> [WORK TASK]:
Scan the lines below for the word "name". Copy each line you find it in.
• • • • •
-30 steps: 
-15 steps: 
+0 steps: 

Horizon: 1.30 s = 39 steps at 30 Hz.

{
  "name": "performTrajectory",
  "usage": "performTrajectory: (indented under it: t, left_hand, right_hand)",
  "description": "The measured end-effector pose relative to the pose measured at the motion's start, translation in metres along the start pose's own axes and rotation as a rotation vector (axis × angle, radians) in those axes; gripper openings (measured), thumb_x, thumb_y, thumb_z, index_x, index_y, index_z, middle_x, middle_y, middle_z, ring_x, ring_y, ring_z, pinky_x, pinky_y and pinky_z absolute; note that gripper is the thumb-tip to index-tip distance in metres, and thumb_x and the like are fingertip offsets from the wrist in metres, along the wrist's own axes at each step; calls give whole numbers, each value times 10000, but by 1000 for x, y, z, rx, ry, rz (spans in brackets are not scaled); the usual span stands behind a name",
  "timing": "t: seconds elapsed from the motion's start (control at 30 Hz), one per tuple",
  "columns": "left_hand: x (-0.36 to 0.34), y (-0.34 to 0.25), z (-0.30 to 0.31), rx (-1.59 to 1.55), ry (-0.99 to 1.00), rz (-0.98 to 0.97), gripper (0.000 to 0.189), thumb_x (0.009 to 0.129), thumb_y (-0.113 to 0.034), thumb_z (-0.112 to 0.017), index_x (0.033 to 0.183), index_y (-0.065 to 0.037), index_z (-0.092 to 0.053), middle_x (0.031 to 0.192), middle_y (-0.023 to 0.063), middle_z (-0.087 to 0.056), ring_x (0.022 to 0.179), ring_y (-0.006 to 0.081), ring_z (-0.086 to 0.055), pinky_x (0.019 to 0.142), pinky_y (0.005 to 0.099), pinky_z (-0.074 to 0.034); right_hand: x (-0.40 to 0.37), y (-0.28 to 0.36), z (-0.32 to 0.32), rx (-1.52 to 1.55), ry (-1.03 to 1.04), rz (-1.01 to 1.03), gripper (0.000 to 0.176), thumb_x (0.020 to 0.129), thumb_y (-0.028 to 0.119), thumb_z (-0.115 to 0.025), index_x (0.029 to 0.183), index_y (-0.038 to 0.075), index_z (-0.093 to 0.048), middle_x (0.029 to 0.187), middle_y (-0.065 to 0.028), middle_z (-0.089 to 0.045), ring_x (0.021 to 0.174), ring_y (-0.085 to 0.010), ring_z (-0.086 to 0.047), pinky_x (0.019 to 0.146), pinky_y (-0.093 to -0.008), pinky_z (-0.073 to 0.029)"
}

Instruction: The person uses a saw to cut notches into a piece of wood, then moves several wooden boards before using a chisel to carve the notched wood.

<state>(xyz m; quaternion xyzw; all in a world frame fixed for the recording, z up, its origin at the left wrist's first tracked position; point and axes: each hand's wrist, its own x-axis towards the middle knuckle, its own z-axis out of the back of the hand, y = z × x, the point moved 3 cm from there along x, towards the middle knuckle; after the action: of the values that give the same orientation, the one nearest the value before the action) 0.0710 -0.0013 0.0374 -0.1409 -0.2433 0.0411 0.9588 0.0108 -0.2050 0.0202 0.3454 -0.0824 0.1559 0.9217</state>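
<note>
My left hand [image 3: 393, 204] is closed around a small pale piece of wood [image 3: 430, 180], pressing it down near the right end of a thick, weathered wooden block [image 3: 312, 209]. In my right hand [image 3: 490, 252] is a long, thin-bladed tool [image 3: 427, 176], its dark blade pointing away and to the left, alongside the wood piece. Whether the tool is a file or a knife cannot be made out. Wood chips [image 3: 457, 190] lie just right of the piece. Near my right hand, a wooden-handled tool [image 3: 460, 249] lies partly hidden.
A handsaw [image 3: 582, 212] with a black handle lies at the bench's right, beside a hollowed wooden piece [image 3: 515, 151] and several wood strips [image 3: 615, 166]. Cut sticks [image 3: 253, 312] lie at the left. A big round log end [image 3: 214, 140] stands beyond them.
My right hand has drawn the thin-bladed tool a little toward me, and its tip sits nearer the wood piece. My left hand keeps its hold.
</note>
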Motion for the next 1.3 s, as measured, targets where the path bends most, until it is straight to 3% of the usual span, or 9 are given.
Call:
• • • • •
> [REPLY]:
  "name": "performTrajectory",
  "description": "The measured end-effector pose relative to the pose measured at the motion's start, translation in metres along the start pose's own axes and rotation as a rotation vector (axis × angle, radians) in those axes; gripper openings (measured), thumb_x, thumb_y, thumb_z, index_x, index_y, index_z, middle_x, middle_y, middle_z, ring_x, ring_y, ring_z, pinky_x, pinky_y and pinky_z absolute; note that gripper is the thumb-tip to index-tip distance in metres, and thumb_x and the like are fingertip offsets from the wrist in metres, along the wrist's own axes at each step; calls give whole numbers, each value times 10000, but by 1000 for x, y, z, rx, ry, rz (spans in brackets are not scaled); the usual span stands behind a name",

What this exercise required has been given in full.